Au Monfort, derniers soirs pour applaudir la pièce de Martin Legros par la compagnie La Cohue
Le titre fait directement référence à un film mythique de John Cassavetes, Une femme sous influence, avec Gena Rowlands. Et justement, dans la première scène, il est question, à l’occasion d’un jeu entre Anna et Mathias, d’un autre grand succès du cinéaste américain : Opening Night. Référence anecdotique, peut-être, mais la manière, le fond et l’écriture de la pièce de Martin Legros rappellent l’univers hyper émotif et électrisant de Cassavetes. Ici, sur la scène du Monfort, un couple dont la maison est en passe de changer de propriétaire. Il y a là donc, au milieu d’un bric-à-brac, un salon envahi de confettis avec un lustre élégant et un piano devenu muet et, mais on ne la verra pas, une chambre d’enfant vide depuis la mort accidentelle de la petite fille du couple. Mathias et Anna, déguisés, rentrent du carnaval. Lui, enfermé dans sa douleur, se force à jouer tandis que elle, Anna, dans une fausse gaîté, s’agite, perd ses mots, dit et fait n’importe quoi… Ainsi, ce soir de carnaval, et veille de la signature de la vente, elle a invité les futurs acquéreurs à venir boire un verre, sans en avertir Mathias. La situation est bizarre, tendue, la soirée peut déraper.
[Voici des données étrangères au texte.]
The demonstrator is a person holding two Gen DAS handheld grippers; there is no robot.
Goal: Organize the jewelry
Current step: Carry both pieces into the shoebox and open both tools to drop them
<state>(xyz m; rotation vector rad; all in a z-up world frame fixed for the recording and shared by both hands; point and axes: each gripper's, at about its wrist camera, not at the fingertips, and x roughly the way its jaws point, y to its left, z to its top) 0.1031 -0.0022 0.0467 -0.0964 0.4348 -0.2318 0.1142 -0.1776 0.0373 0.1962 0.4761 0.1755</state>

Un personnage féminin magnifique
L’écriture syncopée du texte suit les états d’esprit de Anna, qui parle fort, d’un ton saccadé et nerveux, trop vite, et dont on se demande à chaque instant si elle n’est pas en train de sombrer dans la folie. Personnage féminin magnifique et déchirant, qui « fait » avec ses failles et ses fragilités. Constamment sur le fil, entre entrain forcé et fantaisie tragique, elle vacille à vue face à Mathias, et aux invités d’un soir : Claire, encline à la compassion et Lukas, installé dans ses certitudes. Sophie Lebrun, qui signe la mise en scène avec Martin Legros, créatrice de la compagnie La Cohue (déjà applaudie dans Orphelins et le solo Anna-Fatima,) interprète Anna avec une sensibilité frémissante de chaque instant. Ses partenaires ne sont pas en reste : Martin Legros, Ines Camesella et Baptiste Legros. L’écriture et l’interprétation vont de pair, parfaitement maitrisées, accompagnées par un cinquième partenaire : la batterie, qui attaque le spectacle et revient structurer le récit, accompagner les moments de bascule dans un équilibre parfaitement tenu.
Une pièce sous influence * * *
Le Monfort Théâtre, 106 rue Brancion, Paris 15e. Tél. 01 56 08 33 88. www.lemonfort.fr Jusqu’au 31 mars.